▸ Description of the task: Starting with the first line, output the data exactly through to the end.

----------

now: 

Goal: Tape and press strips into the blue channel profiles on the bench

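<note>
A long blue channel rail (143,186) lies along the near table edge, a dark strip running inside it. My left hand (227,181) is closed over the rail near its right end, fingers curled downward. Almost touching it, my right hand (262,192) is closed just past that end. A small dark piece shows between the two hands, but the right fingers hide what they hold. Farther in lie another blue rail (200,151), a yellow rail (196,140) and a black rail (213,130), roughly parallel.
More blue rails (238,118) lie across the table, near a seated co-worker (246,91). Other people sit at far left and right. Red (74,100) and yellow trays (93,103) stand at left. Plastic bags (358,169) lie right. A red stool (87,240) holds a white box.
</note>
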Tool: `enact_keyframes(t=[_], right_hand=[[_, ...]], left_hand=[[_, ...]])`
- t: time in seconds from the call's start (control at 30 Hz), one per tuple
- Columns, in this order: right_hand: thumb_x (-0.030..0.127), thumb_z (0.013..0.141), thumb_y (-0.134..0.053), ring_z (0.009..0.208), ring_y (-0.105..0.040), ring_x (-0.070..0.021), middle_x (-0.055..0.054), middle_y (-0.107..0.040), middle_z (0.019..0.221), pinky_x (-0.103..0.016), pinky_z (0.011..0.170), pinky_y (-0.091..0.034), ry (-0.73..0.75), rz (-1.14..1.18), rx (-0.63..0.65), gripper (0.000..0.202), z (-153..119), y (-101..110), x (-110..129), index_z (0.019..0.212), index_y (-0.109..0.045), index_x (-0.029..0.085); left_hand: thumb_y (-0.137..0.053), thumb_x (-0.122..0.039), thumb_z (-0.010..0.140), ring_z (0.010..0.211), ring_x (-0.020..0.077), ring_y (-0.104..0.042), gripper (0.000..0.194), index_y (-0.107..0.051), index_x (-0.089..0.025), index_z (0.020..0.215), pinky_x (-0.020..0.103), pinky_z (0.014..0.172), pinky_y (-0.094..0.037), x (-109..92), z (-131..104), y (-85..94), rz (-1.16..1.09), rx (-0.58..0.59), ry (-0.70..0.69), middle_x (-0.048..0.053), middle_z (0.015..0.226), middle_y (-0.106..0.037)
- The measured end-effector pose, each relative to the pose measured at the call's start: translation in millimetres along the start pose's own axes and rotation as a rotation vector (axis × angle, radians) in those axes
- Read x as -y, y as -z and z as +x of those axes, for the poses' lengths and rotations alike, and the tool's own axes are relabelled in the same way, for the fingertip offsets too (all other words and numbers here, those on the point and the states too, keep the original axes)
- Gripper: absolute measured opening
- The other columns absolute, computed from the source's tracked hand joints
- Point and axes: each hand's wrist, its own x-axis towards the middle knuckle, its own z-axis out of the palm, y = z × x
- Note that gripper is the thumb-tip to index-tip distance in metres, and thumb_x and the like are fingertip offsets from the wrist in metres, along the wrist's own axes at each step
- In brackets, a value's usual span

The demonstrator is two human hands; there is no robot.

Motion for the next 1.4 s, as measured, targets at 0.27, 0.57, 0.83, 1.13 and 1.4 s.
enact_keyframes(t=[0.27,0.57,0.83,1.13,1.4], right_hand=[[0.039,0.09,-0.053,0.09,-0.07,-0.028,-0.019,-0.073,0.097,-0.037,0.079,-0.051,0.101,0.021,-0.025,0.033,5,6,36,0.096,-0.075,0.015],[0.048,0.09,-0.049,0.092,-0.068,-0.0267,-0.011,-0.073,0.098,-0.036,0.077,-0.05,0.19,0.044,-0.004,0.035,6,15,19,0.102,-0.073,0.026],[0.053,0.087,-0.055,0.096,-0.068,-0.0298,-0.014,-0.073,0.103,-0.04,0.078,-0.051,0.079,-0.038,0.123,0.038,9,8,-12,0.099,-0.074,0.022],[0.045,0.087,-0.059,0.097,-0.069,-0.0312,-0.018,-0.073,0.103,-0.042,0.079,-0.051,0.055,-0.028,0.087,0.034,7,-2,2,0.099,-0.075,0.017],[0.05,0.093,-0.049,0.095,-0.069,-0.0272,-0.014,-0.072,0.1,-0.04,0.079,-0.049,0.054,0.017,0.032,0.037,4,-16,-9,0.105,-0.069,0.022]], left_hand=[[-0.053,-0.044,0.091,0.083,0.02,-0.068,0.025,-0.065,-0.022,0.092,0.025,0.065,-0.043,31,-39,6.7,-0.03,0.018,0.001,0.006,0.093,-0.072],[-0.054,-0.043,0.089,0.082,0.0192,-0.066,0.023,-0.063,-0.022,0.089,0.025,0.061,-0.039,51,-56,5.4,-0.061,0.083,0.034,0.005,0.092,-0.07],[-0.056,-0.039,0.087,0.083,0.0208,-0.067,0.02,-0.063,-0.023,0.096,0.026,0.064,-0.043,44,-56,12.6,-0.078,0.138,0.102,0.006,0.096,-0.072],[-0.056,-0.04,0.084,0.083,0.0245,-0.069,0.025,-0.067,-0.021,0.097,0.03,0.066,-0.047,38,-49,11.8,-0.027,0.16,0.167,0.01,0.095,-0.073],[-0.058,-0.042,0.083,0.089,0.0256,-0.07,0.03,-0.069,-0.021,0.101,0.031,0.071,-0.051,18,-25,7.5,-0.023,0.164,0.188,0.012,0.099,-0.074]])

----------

▸ Your solution:
now: 

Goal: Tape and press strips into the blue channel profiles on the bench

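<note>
A long blue channel rail (143,186) lies along the near table edge, a dark strip running inside it. My left hand (227,181) is closed over the rail near its right end, fingers curled downward. Almost touching it, my right hand (262,192) is closed just past that end. A small dark piece shows between the two hands, but the right fingers hide what they hold. Farther in lie another blue rail (200,151), a yellow rail (196,140) and a black rail (213,130), roughly parallel.
More blue rails (238,118) lie across the table, near a seated co-worker (246,91). Other people sit at far left and right. Red (74,100) and yellow trays (93,103) stand at left. Plastic bags (358,169) lie right. A red stool (87,240) holds a white box.
</note>
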Tool: `enact_keyframes(t=[_], right_hand=[[_, ...]], left_hand=[[_, ...]])`
- t: time in seconds from the call's start (control at 30 Hz), one per tuple
- Columns, in this order: right_hand: thumb_x (-0.030..0.127), thumb_z (0.013..0.141), thumb_y (-0.134..0.053), ring_z (0.009..0.208), ring_y (-0.105..0.040), ring_x (-0.070..0.021), middle_x (-0.055..0.054), middle_y (-0.107..0.040), middle_z (0.019..0.221), pinky_x (-0.103..0.016), pinky_z (0.011..0.170), pinky_y (-0.091..0.034), ry (-0.73..0.75), rz (-1.14..1.18), rx (-0.63..0.65), gripper (0.000..0.202), z (-153..119), y (-101..110), x (-110..129), index_z (0.019..0.212), index_y (-0.109..0.045), index_x (-0.029..0.085); left_hand: thumb_y (-0.137..0.053), thumb_x (-0.122..0.039), thumb_z (-0.010..0.140), ring_z (0.010..0.211), ring_x (-0.020..0.077), ring_y (-0.104..0.042), gripper (0.000..0.194), index_y (-0.107..0.051), index_x (-0.089..0.025), index_z (0.020..0.215), pinky_x (-0.020..0.103), pinky_z (0.014..0.172), pinky_y (-0.094..0.037), x (-109..92), z (-131..104), y (-85..94), rz (-1.16..1.09), rx (-0.58..0.59), ry (-0.70..0.69), middle_x (-0.048..0.053), middle_z (0.015..0.226), middle_y (-0.106..0.037)
- The measured end-effector pose, each relative to the pose measured at the call's start: translation in millimetres along the start pose's own axes and rotation as a rotation vector (axis × angle, radians) in those axes
- Read x as -y, y as -z and z as +x of those axes, for the poses' lengths and rotations alike, and the tool's own axes are relabelled in the same way, for the fingertip offsets too (all other words and numbers here, those on the point and the states too, keep the original axes)
- Gripper: absolute measured opening
- The other columns absolute, computed from the source's tracked hand joints
- Point and axes: each hand's wrist, its own x-axis towards the middle knuckle, its own z-axis out of the palm, y = z × x
- Note that gripper is the thumb-tip to index-tip distance in metres, and thumb_x and the like are fingertip offsets from the wrist in metres, along the wrist's own axes at each step
- In brackets, a value's usual span

The demonstrator is two human hands; there is no robot.

Motion for the next 1.4 s, as measured, targets at 0.27, 0.57, 0.83, 1.13 and 1.4 s.
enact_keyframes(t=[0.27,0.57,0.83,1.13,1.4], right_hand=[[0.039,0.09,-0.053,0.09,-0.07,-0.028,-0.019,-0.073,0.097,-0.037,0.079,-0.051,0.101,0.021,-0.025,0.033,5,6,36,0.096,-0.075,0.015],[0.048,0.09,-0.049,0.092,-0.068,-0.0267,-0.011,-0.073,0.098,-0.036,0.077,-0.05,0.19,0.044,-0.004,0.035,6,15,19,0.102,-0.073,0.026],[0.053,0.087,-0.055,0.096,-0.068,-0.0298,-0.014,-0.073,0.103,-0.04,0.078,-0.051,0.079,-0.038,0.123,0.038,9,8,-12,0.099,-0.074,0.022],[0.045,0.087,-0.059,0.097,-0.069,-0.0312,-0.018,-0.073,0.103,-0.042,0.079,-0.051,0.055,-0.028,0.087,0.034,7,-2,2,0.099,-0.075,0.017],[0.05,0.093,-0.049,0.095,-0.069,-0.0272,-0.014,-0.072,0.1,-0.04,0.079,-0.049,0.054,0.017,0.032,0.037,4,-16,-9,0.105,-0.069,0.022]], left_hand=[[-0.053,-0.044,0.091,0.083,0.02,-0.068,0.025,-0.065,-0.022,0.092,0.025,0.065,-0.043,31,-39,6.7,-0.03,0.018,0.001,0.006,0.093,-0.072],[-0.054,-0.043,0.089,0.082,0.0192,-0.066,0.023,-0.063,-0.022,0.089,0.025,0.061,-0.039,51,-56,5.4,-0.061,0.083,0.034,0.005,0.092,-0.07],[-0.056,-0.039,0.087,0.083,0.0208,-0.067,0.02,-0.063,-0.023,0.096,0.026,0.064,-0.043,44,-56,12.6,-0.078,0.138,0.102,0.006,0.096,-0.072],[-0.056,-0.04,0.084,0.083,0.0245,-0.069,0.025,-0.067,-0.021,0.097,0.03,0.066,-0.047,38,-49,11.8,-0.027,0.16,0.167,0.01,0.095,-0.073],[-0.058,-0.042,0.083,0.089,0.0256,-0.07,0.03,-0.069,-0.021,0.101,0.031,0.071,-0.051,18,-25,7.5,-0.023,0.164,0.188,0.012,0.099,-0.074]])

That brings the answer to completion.